- Born: Amelia Bruckner March 28, 1991 (age 35) Conifer, Colorado, U.S.
- Education: New York University UCLA School of Law
- Occupations: Attorney; former actress; former singer;
- Years active: 2002–2017

= Amy Bruckner =

American attorney and former actress

Amelia Bruckner (born March 28, 1991), known professionally as Amy Bruckner, is an American attorney and former actress and singer. She is best known for her roles on Disney Channel as Pim Diffy in Phil of the Future (2004–2006) and as the voice of Haley Long in American Dragon: Jake Long (2005–2007). She also appeared as Bess Marvin in the film Nancy Drew (2007). After retiring from acting, Bruckner earned a Juris Doctor from UCLA School of Law and practices entertainment law.

==Career==
===Acting===
Bruckner was born in Conifer, Colorado, and raised in Atlanta, Georgia. She began acting at age 10 with a guest appearance on ER in 2002, and went on to appear in episodes of Ally McBeal, The West Wing, Judging Amy, and Oliver Beene. From 2004 to 2005, she had a recurring role as Zoe on Malcolm in the Middle.

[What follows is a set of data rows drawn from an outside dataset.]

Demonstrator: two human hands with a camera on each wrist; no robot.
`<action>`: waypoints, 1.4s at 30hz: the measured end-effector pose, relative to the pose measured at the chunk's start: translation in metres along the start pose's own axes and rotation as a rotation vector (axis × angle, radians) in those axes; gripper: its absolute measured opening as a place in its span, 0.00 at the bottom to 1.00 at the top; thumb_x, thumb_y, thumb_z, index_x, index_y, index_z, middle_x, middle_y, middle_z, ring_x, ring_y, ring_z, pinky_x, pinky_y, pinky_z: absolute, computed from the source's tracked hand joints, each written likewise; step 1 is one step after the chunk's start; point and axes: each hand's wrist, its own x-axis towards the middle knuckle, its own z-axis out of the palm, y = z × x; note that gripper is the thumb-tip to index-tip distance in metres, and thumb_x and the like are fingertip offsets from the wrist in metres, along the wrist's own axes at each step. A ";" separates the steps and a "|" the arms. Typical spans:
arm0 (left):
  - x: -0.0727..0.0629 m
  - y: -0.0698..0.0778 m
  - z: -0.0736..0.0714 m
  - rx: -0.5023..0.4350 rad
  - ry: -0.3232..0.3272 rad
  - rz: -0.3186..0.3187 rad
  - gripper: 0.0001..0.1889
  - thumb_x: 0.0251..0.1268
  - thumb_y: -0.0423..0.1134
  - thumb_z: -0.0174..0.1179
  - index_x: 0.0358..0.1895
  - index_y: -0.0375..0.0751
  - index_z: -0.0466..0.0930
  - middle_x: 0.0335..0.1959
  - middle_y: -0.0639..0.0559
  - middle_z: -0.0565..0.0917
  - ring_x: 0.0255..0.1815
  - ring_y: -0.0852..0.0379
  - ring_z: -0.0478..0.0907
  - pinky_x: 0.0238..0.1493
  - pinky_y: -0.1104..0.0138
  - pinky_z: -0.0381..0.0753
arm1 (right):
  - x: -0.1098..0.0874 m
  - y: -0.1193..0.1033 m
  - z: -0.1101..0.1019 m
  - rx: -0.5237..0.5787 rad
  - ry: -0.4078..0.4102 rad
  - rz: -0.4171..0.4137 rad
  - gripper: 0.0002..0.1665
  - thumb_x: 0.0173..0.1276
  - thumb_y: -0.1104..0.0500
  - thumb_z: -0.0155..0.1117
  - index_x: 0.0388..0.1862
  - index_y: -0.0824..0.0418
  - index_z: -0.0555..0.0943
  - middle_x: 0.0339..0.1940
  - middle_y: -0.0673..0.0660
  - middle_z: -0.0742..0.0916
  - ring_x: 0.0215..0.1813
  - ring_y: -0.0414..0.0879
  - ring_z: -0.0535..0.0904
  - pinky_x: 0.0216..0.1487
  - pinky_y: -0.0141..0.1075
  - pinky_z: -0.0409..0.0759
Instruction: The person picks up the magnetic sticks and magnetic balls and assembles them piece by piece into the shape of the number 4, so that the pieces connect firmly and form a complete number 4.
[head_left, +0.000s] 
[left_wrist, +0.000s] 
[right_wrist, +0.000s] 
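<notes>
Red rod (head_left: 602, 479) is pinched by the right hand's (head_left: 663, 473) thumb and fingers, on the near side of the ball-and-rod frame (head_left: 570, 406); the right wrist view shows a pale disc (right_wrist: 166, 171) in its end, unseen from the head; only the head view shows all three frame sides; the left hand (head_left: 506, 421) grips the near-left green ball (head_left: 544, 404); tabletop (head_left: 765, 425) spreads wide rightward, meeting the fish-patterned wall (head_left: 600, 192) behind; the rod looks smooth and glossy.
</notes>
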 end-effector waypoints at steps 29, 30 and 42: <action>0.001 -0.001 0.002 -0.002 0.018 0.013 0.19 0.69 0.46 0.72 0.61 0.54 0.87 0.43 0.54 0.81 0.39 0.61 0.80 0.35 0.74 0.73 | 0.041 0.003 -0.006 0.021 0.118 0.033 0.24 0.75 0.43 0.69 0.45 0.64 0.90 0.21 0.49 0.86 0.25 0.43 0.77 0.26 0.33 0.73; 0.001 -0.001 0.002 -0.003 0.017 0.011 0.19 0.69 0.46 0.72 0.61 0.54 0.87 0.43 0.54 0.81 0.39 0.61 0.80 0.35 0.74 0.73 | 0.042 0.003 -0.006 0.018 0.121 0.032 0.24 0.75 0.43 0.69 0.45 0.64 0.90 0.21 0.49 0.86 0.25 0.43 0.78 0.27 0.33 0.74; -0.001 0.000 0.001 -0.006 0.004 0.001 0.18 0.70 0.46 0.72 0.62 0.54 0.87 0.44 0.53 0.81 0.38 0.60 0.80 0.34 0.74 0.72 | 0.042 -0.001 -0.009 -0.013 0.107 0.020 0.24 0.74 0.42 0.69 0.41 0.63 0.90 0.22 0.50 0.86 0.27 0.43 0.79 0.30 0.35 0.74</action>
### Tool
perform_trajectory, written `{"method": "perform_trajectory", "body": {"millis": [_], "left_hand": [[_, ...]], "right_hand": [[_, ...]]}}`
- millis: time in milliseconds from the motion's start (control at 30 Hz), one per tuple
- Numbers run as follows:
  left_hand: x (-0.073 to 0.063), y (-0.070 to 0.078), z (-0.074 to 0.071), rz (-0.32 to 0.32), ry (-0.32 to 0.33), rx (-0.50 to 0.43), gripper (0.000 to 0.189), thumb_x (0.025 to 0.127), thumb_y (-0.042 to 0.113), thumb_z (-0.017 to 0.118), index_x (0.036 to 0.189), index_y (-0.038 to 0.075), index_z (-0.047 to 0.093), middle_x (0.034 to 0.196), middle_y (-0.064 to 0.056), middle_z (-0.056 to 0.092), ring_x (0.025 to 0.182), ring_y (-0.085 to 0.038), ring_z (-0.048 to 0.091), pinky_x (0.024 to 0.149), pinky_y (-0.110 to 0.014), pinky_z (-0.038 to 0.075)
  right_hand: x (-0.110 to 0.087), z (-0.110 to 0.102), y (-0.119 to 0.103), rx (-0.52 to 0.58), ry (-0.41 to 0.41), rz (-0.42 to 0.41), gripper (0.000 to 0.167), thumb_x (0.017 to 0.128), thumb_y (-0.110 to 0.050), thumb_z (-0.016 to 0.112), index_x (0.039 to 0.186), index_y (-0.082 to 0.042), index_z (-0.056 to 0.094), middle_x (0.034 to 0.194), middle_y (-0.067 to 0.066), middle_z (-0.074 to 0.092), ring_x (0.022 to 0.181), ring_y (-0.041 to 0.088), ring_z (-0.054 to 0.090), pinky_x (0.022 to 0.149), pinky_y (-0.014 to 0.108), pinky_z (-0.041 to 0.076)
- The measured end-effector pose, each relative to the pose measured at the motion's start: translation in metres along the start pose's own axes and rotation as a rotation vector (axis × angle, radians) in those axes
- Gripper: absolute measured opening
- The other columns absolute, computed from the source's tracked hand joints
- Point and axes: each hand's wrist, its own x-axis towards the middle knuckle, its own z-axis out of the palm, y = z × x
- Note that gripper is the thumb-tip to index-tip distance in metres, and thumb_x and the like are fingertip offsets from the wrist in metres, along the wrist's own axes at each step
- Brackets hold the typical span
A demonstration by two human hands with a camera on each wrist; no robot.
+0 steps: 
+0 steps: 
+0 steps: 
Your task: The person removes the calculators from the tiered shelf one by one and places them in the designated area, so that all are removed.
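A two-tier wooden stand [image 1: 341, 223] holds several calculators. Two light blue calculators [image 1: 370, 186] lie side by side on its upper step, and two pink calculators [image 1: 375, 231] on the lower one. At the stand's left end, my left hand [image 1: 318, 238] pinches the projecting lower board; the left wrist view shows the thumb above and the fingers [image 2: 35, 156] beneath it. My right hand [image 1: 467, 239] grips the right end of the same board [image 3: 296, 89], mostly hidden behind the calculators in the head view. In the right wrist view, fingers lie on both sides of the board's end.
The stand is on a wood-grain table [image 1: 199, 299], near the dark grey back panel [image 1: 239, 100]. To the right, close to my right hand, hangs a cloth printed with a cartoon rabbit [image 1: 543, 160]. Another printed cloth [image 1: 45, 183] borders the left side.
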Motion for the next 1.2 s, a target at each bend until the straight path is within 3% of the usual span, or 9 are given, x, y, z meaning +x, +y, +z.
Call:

Bruckner's breakout role came as Pim Diffy in the Disney Channel sitcom Phil of the Future (2004–2006), appearing in all 43 episodes of the series. For this role, she received a Young Artist Award nomination for Best Performance in a TV Series (Comedy or Drama) – Leading Young Actress in 2006. Concurrently, she voiced Haley Long in the animated series American Dragon: Jake Long (2005–2007). She also participated in the Disney Channel Circle of Stars, singing a backing soprano vocal on their cover of "A Dream Is a Wish Your Heart Makes".

In film, Bruckner appeared in the sports comedy Rebound (2005) alongside Martin Lawrence, and as Bess Marvin in Nancy Drew (2007). Her final acting credit was in the TV film The Assault (2014).

===Education and legal career===
Following her acting career, Bruckner studied human rights and feminist theory at New York University's Gallatin School of Individualized Study, earning a Bachelor of Arts in 2013. She then earned her Juris Doctor from UCLA School of Law in 2021, where she served as Managing Editor of the UCLA Law Review.

Bruckner was a litigation associate at Katten Muchin Rosenman from 2021 to 2024, focusing on entertainment litigation. In October 2024, she joined Kendall Brill & Kelly LLP, specializing in entertainment law on behalf of studios, production companies, and television networks. She has been recognized by the American Bar Association as a Rising Star in Entertainment Law.

==Filmography==

Film and television
| Year | Title | Role | Notes |
| 2002 | ER | Ariel | Episode: "A Simple Twist of Fate" |
| Ally McBeal | Hayley | Episode: "Woman" |
| The West Wing | Sally | Episode: "Game On" |
| 2003 | American Dreams | Elaine |  |
| Judging Amy | Emily Michaels |  |
| 2003–2004 | Oliver Beene | Susan Brotsky | 4 episodes |
| 2004–2005 | Malcolm in the Middle | Zoe | 3 episodes |
| 2004–2006 | Phil of the Future | Pim Diffy | Regular role; 43 episodes |
| 2005 | Rebound | Annie | Feature film |
| 2005–2007 | American Dragon: Jake Long | Haley Long | Regular role (voice) |
| 2007 | Nancy Drew | Bess Marvin | Feature film |
| 2014 | The Assault | Frankie | TV film |
| 2017 | Trust (and Other Lies We Tell Ourselves to Sleep at Night) | Dulcinea |  |

==Personal life==
In 2018, she was engaged to her longtime boyfriend Timothy Rogan.